Thus, by the early 1970s, it became clear that something had to be done to incentivize the electrical appliance manufacturers. On February 26, 1973, KEPCO proposed a new fifteen-year plan emphasizing, among other things, the development of dual-use devices.[24] The plan included subsidizing the costs of developing dual-use and 220V-exclusive appliances. The subsidy was determined by the price difference between the new device and the regular 100V device. For example, for every dual-use television set produced, Goldstar Electronics received 772 won for up to 3,000 units.[25] The subsidy, which was less than 1% of the retail price, was simply not enough to jump-start the industry to convert to the new standard. In short, the market was not responding to the policy directions of the government. If the industry was not responding to incentives, KEPCO and the government had no other choice but to force them. Despite the dictatorial military regime under President Park Chung-hee, it was by no means clear whether this would be successful.[26]


image001.png

 

Figure 1. “Effects of 220/380 Voltage Conversion and Accumulated Investment,” 1976, DA0729672, p. 473, National Archives of Korea. Note that the potential investment without the prohibition of dual-use devices (A’) was estimated to overtake the economic benefit of voltage conversion (unbroken line) by 1984, while the investment with prohibition (A) would remain well below the unbroken line.
 

The new policy stance was reflected in the “220V Voltage Conversion Short-Term Five-Year Plan” of 1978. The new strategy was initiated in January 1976, when Kim Youngjun, a former Minister of Agriculture, was appointed as the new president of KEPCO. Upon assuming office, Kim placed priority on accelerating the voltage conversion project that had been in quagmire during the last decade. He identified the lack of dual-use devices as the major bottleneck. KEPCO’s proposed solution was to prohibit the model approval of 100V-exclusive appliances. To support the proposal, the company prepared a graph titled “Effects of 220/380V Voltage Conversion and Accumulated Investment.” The graph indicated the economic benefits of voltage conversion as 67.9 billion won.[27] The expected investment, if the prohibition were to be enacted, was 25 billion won, as opposed to 91.2 billion won without the prohibition.[28] The implication of the graph was clear. Unless the government took immediate action, the economic benefit of the voltage conversion project would be completely nullified.

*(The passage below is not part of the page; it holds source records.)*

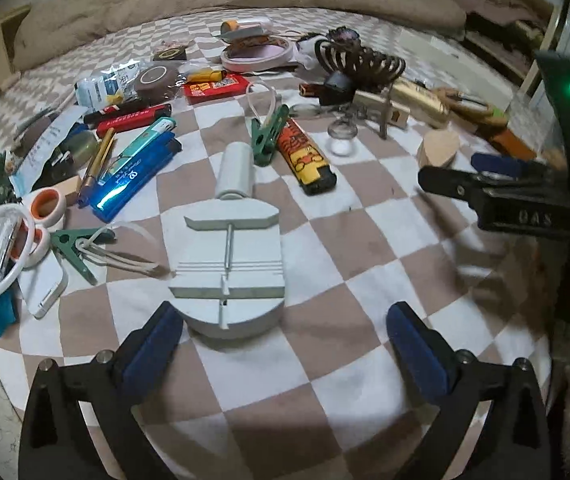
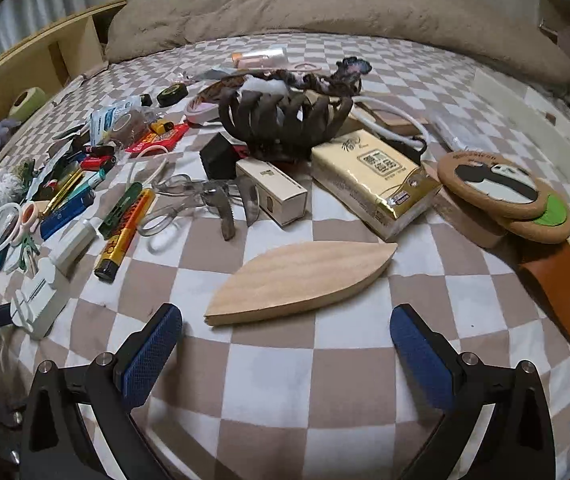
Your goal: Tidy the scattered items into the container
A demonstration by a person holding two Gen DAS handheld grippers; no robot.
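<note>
1. Nearest my left gripper (image 1: pixel 285 332) lies the pale grey plastic watch-band tool with a round base and a cylinder handle (image 1: pixel 231 256). Its base sits just ahead of my spread blue pads (image 1: pixel 153 344), touching neither, so this gripper is released and empty.
2. My right gripper (image 2: pixel 287 336) is also spread wide with nothing between its pads. Just beyond them the flat leaf-shaped block of light wood (image 2: pixel 301 280) lies on the brown-and-white checked bedsheet (image 2: pixel 269 380).
3. The landmark I steer by is the dark brown slatted basket (image 2: pixel 285 120), which I take to be the container. It stands well beyond the wood block and already holds a few things, a white wad and something dark and curly among them.
4. Against the basket's front lean a gold tissue pack (image 2: pixel 373 184) and a white carton (image 2: pixel 273 192). Clear-handled scissors (image 2: pixel 189 204) lie just before it.
5. Left of the basket the small clutter is thickest: an orange tiger-print lighter (image 1: pixel 305 156), a green clothes peg (image 1: pixel 267 136) and a blue lighter (image 1: pixel 137 184), loosely heaped.
6. Right of the basket sit round cork coasters (image 2: pixel 501 192), stacked.
7. I judge most of the tidying undone, with each gripper poised over its nearest piece for a pick.
</note>
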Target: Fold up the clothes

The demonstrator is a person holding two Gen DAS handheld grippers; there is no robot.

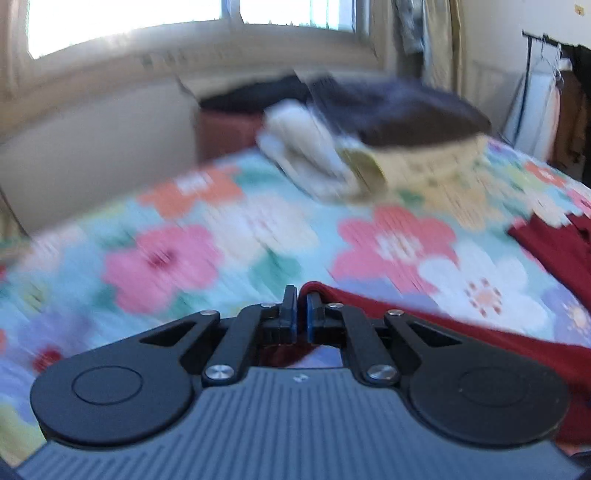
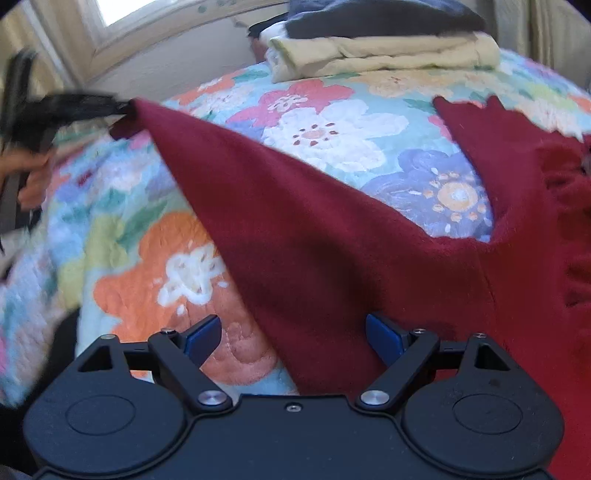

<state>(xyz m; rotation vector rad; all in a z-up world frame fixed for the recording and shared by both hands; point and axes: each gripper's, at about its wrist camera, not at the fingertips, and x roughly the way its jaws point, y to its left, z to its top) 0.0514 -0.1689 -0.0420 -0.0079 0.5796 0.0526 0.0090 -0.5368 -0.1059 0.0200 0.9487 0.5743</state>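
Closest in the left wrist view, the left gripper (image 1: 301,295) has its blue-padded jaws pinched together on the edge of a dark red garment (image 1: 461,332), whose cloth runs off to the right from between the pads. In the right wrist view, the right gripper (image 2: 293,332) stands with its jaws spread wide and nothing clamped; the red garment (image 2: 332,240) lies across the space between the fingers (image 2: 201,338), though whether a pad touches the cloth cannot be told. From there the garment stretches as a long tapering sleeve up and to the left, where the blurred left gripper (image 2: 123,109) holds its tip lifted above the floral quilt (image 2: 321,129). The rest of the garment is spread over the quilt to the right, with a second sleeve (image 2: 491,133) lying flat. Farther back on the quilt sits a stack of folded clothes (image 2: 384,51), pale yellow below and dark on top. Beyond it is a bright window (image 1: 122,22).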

KEPCO’s new plan to accelerate the project was not met with unanimous support even within the government. The first line of resistance came from the Industrial Advancement Administration (IAA, Gong-eopjinheungcheong), an agency under MCI responsible for approving model specifications for industrial products. On 8 July 1976, a KEPCO representative visited IAA to explain the necessity of the voltage conversion project and formally request IAA’s cooperation in prohibiting the 100V-type appliances. Three schemes were put on the table. (1) The first scheme was to make 100/220V dual-use appliances mandatory by law, which was what KEPCO wanted. (2) The second plan was to reduce the commodity tax for dual-use appliances. (3) The third was to subsidize the manufacturers for the increased production costs from KEPCO’s budget. The IAA bureaucrat who attended the meeting favored “inducing the voluntary participation of manufacturers” rather than taking coercive legal measures. He pointed out that regulating the 100V-exclusive appliances in the marketplace would be close to impossible. The IAA bureaucrat’s final recommendation was to go with plan #2, or plan #3 depending on the budgetary situation.[29] Even under the authoritative Yushin regime, governmental power over private industry was not unilateral.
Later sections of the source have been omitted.